23. Near complete public apathy.
"Canada's demise is certain. There is so little love of individual
freedom among the majority of her citizens that her destruction is
unavoidable now. Freedom is never debated here. It is taken as a given.
That assumption alone will destroy the country."[10]
It is this last point which is perhaps the most important. Even if all other signs were pointing towards despotism, there would still be hope if Canadian citizens were resisting fiercely. If there were demonstrations in the streets, if newspapers were being flooded with angry letters to the editor, if hundreds of thousands of people were marching on Parliament Hill, if the Liberal party's popularity was in single digits, then at least the spark of freedom would still be alight. Instead we find the majority of Canadians are completely oblivious to these goings on. How can this be? The warning signs are everywhere. Why can so few see them? Alarm bells are ringing. Why can so few hear?
Perhaps despotism is like cancer. In its early stages, when it might be easily corrected, few recognize the symptoms. In its later stages, when the signs have become obvious, it is usually too late.
[1]Some prefer the term "elected dictatorship". See for example "The elected dictatorship. Can Parliament be made an adequate instrument of democracy?", the Western Report, December 16, 1996.
[2]The only time the Senate approximately fulfills its role as an independent body is immediately following a federal election in which a change of power has occurred. For a short while the Senate will be stacked with toadies who owe their allegiance to the previous regime. Even in this case however, the Senate will rarely oppose Parliament on issues of policy, since the Liberals and Conservatives are nearly identical in this area. Most disputes will arise over issues of petty partisan self interest. For example, the Conservative Senate squashed the Bill to limit liability in the Toronto Airport deal, because many of those involved in the deal were prominent Tory supporters. Yet the same Conservative Senate passed Bill C-68 by a wide margin.

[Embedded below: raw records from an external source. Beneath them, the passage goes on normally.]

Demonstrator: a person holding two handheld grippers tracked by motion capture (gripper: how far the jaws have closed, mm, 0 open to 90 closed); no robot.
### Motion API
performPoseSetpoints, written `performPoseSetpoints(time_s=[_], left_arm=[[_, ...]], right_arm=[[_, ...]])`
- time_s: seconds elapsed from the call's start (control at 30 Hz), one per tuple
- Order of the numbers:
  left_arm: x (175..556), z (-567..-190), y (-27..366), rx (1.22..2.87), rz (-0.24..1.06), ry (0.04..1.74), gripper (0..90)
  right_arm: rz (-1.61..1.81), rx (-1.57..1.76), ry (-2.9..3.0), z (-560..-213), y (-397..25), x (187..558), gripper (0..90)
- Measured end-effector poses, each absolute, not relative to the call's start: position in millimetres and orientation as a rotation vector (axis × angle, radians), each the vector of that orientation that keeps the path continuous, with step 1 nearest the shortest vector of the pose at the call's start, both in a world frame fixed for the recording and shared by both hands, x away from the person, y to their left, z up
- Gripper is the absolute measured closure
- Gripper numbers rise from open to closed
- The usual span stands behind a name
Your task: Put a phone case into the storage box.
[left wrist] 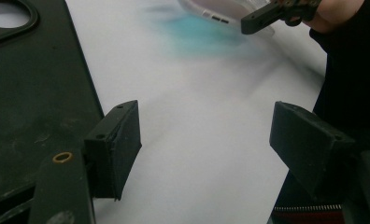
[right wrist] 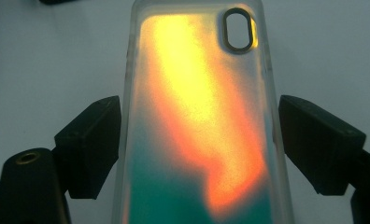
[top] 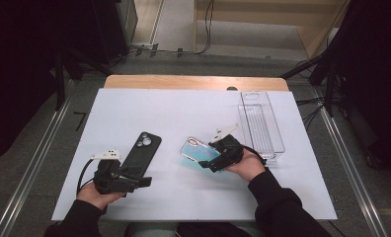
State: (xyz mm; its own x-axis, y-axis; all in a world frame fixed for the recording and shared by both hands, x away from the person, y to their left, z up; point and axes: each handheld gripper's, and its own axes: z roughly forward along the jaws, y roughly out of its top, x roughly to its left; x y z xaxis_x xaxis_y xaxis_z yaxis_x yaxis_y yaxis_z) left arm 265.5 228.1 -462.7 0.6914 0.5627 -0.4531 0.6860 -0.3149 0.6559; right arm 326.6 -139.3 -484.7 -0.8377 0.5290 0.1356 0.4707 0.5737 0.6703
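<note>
Right gripper view, iridescent case (right wrist: 197, 121) btwn right tool (right wrist: 199, 140) jaws, ungripped

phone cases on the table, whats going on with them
A person works at a white table with a tool in each hand. The right tool straddles an iridescent clear-edged phone case, jaws open on either side of it, not yet clamped. The left tool is open over bare table beside a black phone case, which lies flat. A clear plastic tray sits at the table's right.
</note>
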Motion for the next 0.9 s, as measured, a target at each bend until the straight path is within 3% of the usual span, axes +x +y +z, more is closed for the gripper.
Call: performPoseSetpoints(time_s=[0.33,0.9], left_arm=[[268.9,-458.9,221.1,1.999,-0.212,1.030,22.7],[285.4,-443.6,195.4,1.907,-0.236,1.156,24.7]], right_arm=[[1.212,0.988,2.682,-465.6,-147.6,323.4,15.2],[1.327,1.275,2.503,-466.1,-148.5,312.3,15.2]])
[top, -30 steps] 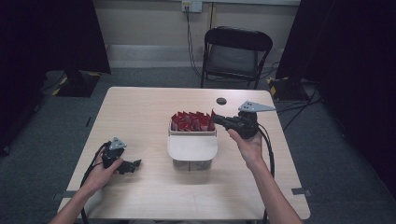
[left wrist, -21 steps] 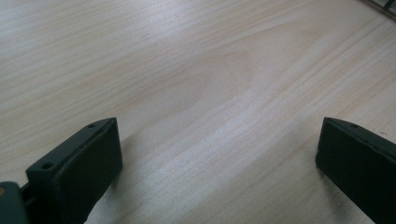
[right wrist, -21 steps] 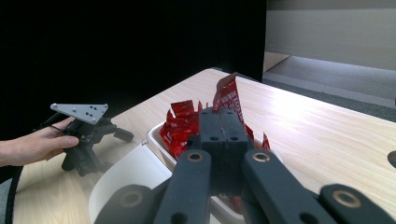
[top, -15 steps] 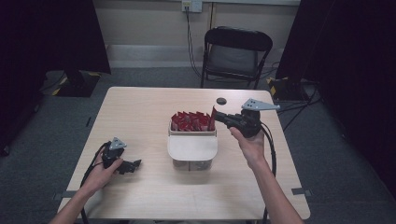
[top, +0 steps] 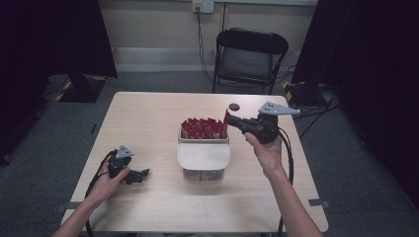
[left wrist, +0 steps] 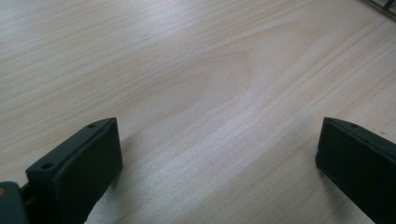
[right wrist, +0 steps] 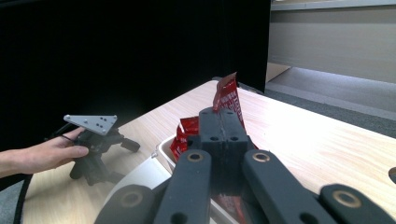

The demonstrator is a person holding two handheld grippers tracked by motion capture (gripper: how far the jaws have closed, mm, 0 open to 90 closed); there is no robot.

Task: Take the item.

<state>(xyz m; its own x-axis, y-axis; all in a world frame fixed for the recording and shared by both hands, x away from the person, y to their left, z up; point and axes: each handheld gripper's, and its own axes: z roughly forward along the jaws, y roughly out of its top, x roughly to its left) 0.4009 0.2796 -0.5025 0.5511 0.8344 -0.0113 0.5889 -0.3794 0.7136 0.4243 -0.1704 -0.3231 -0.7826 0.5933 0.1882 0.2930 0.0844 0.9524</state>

[3]The Western Report, December 16, 1996. The actual figure given was four. This article was published prior to the re-election of Mr. Nunziata in June 1997.
[4]Ibid.
[5]Ibid.
[6]The Trouble with Canada, by William Gairdner, Stoddart publishers. Page 58.
[7] As an interesting aside here, we would not even be able to charge the younger of the two boys, since he is under the age of 12. Had this happened in Canada, the police would be forced to place this psychopathic young sadist back into society without even allowing people the benefit of knowing who he was.

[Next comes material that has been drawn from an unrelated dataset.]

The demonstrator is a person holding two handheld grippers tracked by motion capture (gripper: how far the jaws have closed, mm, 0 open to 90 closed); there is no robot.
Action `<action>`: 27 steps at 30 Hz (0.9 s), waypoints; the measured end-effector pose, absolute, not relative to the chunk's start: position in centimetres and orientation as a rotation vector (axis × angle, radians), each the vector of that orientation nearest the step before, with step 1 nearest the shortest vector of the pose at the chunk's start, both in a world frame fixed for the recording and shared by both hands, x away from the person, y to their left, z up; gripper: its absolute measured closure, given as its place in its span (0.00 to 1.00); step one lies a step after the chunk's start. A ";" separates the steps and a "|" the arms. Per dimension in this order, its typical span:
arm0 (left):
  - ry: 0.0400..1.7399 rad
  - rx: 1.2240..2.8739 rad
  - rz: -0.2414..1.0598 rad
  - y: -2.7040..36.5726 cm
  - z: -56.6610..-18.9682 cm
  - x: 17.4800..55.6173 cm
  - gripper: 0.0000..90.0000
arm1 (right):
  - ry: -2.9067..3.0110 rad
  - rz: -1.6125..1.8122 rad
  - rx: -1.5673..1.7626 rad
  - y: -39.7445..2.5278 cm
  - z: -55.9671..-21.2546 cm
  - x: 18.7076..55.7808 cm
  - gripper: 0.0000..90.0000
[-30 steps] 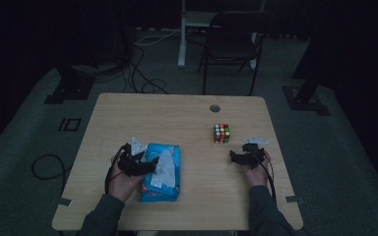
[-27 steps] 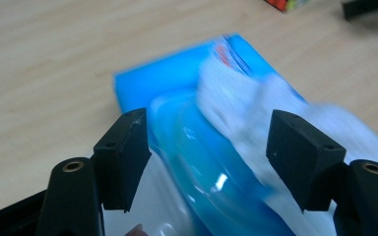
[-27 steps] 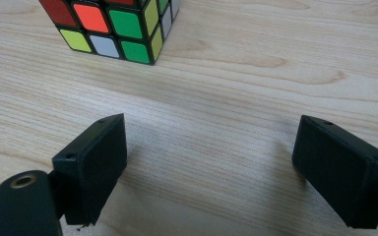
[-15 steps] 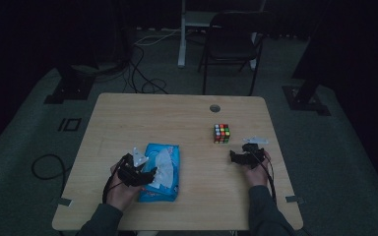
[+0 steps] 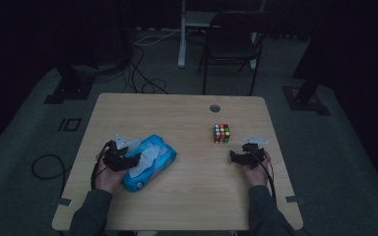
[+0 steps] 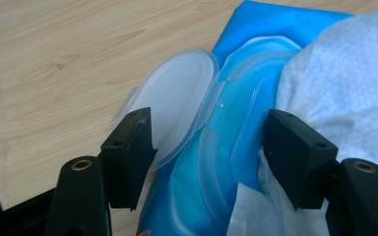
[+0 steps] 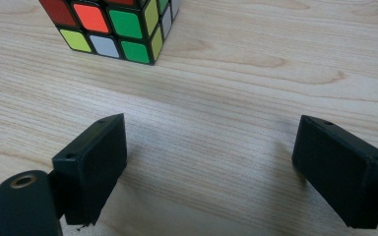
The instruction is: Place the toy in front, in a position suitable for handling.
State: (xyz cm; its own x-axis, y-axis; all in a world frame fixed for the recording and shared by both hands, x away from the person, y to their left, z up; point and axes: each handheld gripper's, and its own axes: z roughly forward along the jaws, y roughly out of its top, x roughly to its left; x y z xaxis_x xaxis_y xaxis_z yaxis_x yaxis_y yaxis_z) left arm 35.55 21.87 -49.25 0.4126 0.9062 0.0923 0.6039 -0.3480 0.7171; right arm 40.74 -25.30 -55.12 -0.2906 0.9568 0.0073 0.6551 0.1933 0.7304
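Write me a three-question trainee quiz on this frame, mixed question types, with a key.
1. True or false: the lid of the wipes pack is flipped open.
2. Which object lies nearest the right hand-held gripper? A) wipes pack B) puzzle cube C) chair
3. Fill in: a white ____ sticks out of the pack's opening, by the left hand-held gripper.

Key: 1 true; 2 B; 3 wipe.
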 end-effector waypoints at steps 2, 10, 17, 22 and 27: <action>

[8] In June 1999 the Liberals introduced yet another Bill which attempts to limit the amount third parties will be allowed to spend on election advertising. This is the third example of this type of legislation we have seen since 1984. Since the first two were struck down as unconstitutional by lower courts, one might wonder why the Liberals are going at it again. According to a Lorne Gunter article in the June 19, 1999 St. Catharines Standard, the reason is that the Supreme Court, in their 1997 decision on the Quebec referendum spending limits, stated it would uphold such a law. As Mr. Gunter says, the Liberals "don't need an engraved invitation."
[9] The Trouble with Canada, Page 166.
[10] Farewell the Peaceful Kingdom, by Joe C.W. Armstrong, Stoddart publishers. Page 4.